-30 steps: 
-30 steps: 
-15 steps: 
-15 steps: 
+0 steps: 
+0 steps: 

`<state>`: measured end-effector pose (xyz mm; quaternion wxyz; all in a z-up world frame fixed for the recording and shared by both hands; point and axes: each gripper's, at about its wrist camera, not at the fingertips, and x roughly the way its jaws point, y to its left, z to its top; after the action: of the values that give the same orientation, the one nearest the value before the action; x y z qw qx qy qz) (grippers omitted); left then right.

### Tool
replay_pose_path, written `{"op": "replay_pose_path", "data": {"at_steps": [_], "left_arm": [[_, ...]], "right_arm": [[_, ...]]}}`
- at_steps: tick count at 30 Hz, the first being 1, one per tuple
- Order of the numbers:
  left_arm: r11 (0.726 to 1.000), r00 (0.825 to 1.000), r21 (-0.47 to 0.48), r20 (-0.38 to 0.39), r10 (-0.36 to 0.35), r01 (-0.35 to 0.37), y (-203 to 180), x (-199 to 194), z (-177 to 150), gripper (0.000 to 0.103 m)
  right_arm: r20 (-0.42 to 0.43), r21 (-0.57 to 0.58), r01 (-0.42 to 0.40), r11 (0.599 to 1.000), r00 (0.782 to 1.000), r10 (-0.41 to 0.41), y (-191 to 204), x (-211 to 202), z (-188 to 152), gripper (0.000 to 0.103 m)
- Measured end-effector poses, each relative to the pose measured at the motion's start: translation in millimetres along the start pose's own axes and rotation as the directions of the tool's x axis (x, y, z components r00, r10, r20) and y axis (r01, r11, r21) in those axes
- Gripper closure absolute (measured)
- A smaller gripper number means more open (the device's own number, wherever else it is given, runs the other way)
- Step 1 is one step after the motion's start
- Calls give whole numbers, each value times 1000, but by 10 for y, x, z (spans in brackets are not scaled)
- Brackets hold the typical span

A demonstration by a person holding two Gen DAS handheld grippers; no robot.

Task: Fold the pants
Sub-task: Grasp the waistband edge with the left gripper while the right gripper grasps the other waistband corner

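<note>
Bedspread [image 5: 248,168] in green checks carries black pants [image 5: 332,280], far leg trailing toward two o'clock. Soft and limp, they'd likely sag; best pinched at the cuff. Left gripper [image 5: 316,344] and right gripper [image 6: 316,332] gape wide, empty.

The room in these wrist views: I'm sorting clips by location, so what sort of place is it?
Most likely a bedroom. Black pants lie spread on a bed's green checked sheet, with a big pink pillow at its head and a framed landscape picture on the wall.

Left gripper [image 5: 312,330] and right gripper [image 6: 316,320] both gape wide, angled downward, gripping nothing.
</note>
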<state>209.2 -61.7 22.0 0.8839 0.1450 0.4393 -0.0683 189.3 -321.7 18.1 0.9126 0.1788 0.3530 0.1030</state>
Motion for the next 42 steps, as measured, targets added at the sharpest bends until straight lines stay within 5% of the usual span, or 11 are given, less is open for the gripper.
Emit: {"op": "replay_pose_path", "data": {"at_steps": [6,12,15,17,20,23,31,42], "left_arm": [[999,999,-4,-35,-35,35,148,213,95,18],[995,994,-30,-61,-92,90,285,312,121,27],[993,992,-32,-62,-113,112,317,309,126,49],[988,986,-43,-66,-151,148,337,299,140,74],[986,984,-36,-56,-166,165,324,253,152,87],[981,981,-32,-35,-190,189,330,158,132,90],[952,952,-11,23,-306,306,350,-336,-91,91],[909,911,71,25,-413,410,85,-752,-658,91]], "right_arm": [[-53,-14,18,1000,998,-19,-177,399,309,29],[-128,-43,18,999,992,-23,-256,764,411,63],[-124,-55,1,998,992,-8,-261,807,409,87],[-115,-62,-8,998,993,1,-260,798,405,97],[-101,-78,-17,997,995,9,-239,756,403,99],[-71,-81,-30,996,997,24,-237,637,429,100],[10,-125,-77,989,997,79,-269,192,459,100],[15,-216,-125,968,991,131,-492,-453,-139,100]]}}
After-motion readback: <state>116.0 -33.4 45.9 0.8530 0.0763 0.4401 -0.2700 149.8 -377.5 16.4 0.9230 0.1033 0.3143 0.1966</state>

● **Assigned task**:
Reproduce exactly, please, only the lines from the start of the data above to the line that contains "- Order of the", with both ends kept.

● **Your solution**:
-30 steps: 
-30 steps: 
-15 steps: 
-15 steps: 
+0 steps: 
+0 steps: 

`<state>`: measured end-effector pose (xyz mm; quaternion wxyz; all in a z-up world frame fixed for the recording and shared by both hands; point and axes: each gripper's, at about its wrist camera, not at the fingertips, and x roughly the way its jaws point, y to its left, z to its top; after the action: of the values that give the same orientation, the one nearest the value before the action; x y z qw qx qy qz) (grippers omitted); left then right.

### Tool
replay_pose_path, written `{"op": "replay_pose_path", "data": {"at_steps": [_], "left_arm": [[_, ...]], "right_arm": [[_, ...]]}}`
- at_steps: tick count at 30 Hz, the first being 1, one per tuple
- Order of the numbers:

The output is complete.